With the arrival Friday of Solo: A Star Wars Story, I’ve decided it’s time to come clean: Han Solo is OK, but I’m a Luke Skywalker guy.
I had never really pondered the topic until the first TV commercial for Solo ran. I missed it, but I wasn’t disappointed. That was the first clue that I felt differently about this Star Wars movie than the others, and that’s an odd sensation for someone who gets so excited about these movies he usually takes a mild dose of Xanax before watching them the first time. What did it mean? Was I becoming a different person? Was it possible that I was — gasp! — maturing?
Fortunately, it was nothing so drastic, but while contemplating my lack of anticipation for Solo, I discovered something about myself and how my age, upbringing, and background affected the lens through which I saw, and still see, the galaxy far, far away.
I was born a year before the first film was released and grew up in the wake of its cultural shock waves. If my parents were to say my toy collection nearly bankrupted them, I wouldn’t be surprised. At various times, there were four different copies of the original trilogy in my possession — original VHS, special edition VHS, DVD, blu-ray. I saw The Phantom Menace three times in the theater. (No one is proud of everything he’s done in life.) The Force Awakens left me spellbound and The Last Jedi enthralled. Rogue One, aka Did You See What Darth Vader Did at the End?: A Star Wars Story, was amazing.
But Solo, the backstory of the swashbuckling smuggler and captain of the Millennium Falcon? I’m less than thrilled.
It wasn’t the production difficulties, including a change in directors, that dissuaded me. The rumor that Alden Ehrenreich — the new Han — needed an acting coach after producers saw his initial performance was not a deterrent. That the Millennium Falcon is clean and has a huge nose in Solo is not a problem.
It’s about Han. And also about how Han isn’t Luke.
Since I began exploring this, I’ve heard from plenty of people who are “a Han” and are puzzled by my assertion that I’m “a Luke.” Han fans identify with their hero and find it hard to contemplate another choice. And surely there are fans of Luke who see it the other way. So how did the whiny kid whose love interest turned out to be his sister become the idol I chose? Why not the maverick wisecracking scoundrel who flew the fastest ship in the galaxy?
It hinges on who I was when I first saw Star Wars: a small-for-my-age 6-year-old who followed the rules, got good grades, and believed most of the stuff he was taught about the world at his Central Jersey Catholic grade school.
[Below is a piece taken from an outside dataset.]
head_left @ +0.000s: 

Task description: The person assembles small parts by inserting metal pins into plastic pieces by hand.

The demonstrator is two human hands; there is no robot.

That kid saw Luke — the dreamer who became a Jedi knight, fought for good against evil, and believed his father could be redeemed — as the character to idolize.
He also saw Luke, correctly, as the main player in one of the great mythological tales of our day. George Lucas’ story overtly pushes and pulls Luke along the monomyth, or hero’s journey — the powerful, time-tested narrative framework — but Han’s transformation is more hidden. In fact, it’s literally harder to see: Han’s everyday clothes are the same in all three movies, aside from adding sleeves to his vest when he gets cold, but Luke’s outfits change along with his evolution from anonymous farmboy to warrior-monk-savior.
Han’s path to becoming a hero is subtle, and subtlety isn’t something 6-year-olds pick up on.
This dichotomy between Han and Luke augments the broad appeal of the original three films. In Han, Lucas made a character who had a practical outlook, didn’t believe in “hokey religions,” and appealed to the cynical and sardonic. Luke looked off to the horizon, was the soul of the trilogy, and spoke to the earnest. And who’s more earnest than a Catholic school first-grader? (Of course, they were most alluring to men and boys, leaving women and girls out of this part of the equation.)
Even now, Luke Skywalker is still a character whose thoughts echo my own. Not only did I grow up with him, he grew up with me. Like anyone else, growing older has washed away some of the naïveté of my youth. I’ve become wiser to the way the world really is and a little more jaded. This Catholic school kid hasn’t been inside a Catholic church for anything but weddings and funerals for almost 20 years. In The Last Jedi, the first time Luke spoke on screen since 1983, he has lived a long life, and his hopes and dreams have melted away, leaving behind harsh realities. He sees the truth about the failings of the Jedi and has cut himself off from the Force.
But that hopeful glimmer isn’t completely dead. In the end, Luke still believes that there is something good worth fighting for and that he can make a difference. I’m not walking back into my church anytime soon, but fighting for good is still in my bones.
I’ll see Solo, but mostly because my daughters want to watch it and a little bit because of Donald Glover’s “everything you’re heard about me is true” line as Lando Calrissian, from the second trailer. The film’s protagonist, though, isn’t the right fit for me.
If I had been in my 30s when Star Wars was released and viewed it through older eyes, maybe I would’ve identified with Han Solo. But I was a child, and when I looked at young Luke Skywalker, I saw what I wanted to become.
Nowadays, when I look at old Luke Skywalker, I nod in agreement.